Stored data section start
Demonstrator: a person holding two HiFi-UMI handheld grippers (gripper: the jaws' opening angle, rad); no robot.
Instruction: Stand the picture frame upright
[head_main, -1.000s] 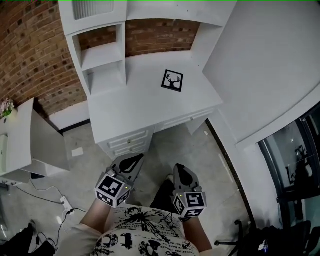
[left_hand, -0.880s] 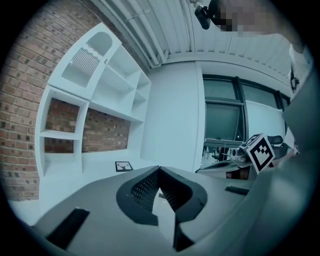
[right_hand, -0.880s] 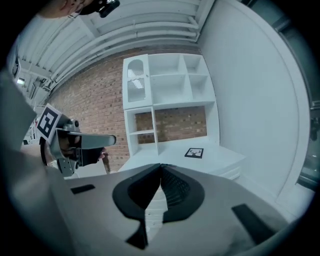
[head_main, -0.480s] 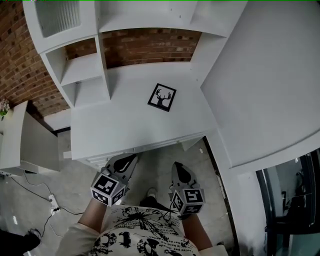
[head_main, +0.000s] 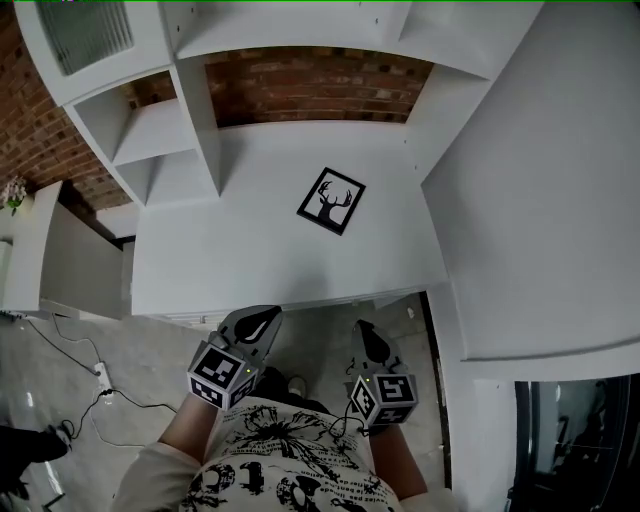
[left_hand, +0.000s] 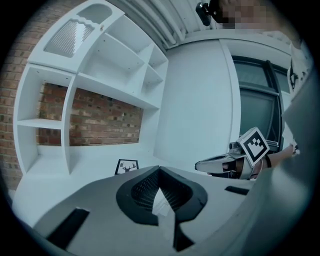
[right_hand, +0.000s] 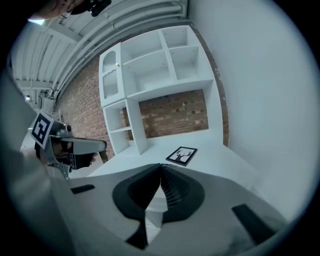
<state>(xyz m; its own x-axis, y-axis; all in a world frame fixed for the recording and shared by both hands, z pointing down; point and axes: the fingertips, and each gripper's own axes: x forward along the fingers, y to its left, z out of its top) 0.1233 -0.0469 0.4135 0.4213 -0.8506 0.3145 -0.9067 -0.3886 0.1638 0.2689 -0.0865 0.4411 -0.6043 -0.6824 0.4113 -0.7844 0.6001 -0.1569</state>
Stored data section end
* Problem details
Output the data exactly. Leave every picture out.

* Output
Demonstrator: a person holding two HiFi-UMI handheld grippers (gripper: the jaws' opening angle, rad); no robot.
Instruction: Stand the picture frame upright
[head_main, -1.000s] 
[left_hand, -0.880s] 
[right_hand, -0.880s] 
[head_main, -0.480s] 
[head_main, +0.000s] 
[left_hand, +0.000s] 
[right_hand, +0.000s] 
<state>(xyz m; its own x-axis, y-axis; all in a world frame fixed for the recording and shared by both hands, z pointing down; point and axes: the fingertips, and each gripper's own axes: x forward along the fingers, y to its left, z out of its top) 0.1233 -0.0469 0.4135 0.4213 -0.8506 0.3145 -0.9067 -0.3886 0.1638 0.2689 -0.0865 0.4411 -0.6043 -0.6824 0.4113 -0.7844 0.6001 -0.1569</state>

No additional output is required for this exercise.